Ideas on A Really Fast Statistics Journal

I was writing comments on the blog post A proposal for a really fast statistics journal, and I realized the comment box was too small to write down my ideas. I like the proposal a lot, and I feel really bad about the current model of submitting and reviewing papers: it is just too slow! We should not blame it on editors and reviewers; everybody is busy. The question is how to reduce unnecessary efforts in this process. My ideas are close to one possible actual implementation of Jeff’s proposal.

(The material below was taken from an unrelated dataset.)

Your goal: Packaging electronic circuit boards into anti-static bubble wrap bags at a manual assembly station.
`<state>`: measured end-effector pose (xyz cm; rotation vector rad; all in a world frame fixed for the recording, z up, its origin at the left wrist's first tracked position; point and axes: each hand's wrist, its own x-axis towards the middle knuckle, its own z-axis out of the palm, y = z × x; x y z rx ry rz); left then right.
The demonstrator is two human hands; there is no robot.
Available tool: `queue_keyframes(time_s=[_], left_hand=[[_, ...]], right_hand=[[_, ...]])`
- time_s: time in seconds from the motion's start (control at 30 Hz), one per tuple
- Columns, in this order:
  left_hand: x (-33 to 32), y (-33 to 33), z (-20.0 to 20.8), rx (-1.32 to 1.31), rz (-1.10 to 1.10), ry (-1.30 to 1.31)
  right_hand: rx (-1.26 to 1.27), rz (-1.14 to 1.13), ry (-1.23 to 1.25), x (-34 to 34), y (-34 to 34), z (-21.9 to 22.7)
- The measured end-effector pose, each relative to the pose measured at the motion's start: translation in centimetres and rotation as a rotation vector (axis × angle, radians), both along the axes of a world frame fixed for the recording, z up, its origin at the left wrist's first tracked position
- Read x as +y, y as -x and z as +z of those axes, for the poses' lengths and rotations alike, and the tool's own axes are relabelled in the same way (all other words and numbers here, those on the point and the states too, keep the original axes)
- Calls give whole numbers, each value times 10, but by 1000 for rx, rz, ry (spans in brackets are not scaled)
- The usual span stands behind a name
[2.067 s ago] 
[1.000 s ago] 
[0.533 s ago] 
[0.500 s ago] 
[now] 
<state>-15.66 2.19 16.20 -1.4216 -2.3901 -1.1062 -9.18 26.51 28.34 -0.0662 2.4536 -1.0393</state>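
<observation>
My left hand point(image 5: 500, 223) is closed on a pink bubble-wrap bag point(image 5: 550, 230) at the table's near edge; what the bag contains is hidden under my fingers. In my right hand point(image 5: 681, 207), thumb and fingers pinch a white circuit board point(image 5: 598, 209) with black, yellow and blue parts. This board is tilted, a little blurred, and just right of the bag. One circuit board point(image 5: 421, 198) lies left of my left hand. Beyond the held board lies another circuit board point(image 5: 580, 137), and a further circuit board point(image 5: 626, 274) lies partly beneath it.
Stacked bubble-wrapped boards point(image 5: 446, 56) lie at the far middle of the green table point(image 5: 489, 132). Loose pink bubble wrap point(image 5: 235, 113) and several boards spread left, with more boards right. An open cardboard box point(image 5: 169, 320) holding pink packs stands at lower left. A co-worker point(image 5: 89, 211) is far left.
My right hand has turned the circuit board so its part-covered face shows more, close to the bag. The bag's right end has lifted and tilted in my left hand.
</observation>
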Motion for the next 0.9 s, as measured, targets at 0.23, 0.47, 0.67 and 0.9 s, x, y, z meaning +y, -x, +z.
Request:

There are a few silly rules in some journals that I hate, and I believe they are wasting the time of everybody, e.g.,

File format of figures: some journals still require authors to use EPS (postscript) or WMF (Windows metafile);
Double-spaced typesetting: oh, please stop killing trees! It makes no sense to typeset with a large line height, unless you mail the papers to reviewers and ask them to write reviews with a pen, then mail the review back to the author; you do not really do this, so why ask authors to use the ugly double-spaced typesetting?
Leave figures/tables blank in the body of the paper (write Insert Figure 1 Here) and put them in other places.

I have to remind myself that this is the 21st century. These are actually not a big deal in terms of statistics papers. The more important problem is journals are operated by a very small group of people relative to the large number of authors. The even more important problem is reproducibility, which Roger Peng often mentions in their blog.

An open-access journal

This journal is electronic like JSS, and you can see everything on the website. For authors, LaTeX is too laborious, so we abandon LaTeX. For website maintainers, HTML is laborious as well, and we abandon HTML as the authoring language.

We turn to Markdown. Why? It is simple. I hate writing a paper with \documentclass{} as my first line – I want to start with the title directly in plain text, then write my first paragraph in a simple text editor. Who cares about \title{}? Similarly, when I write a webpage, I do not like starting with <html> as my first six characters.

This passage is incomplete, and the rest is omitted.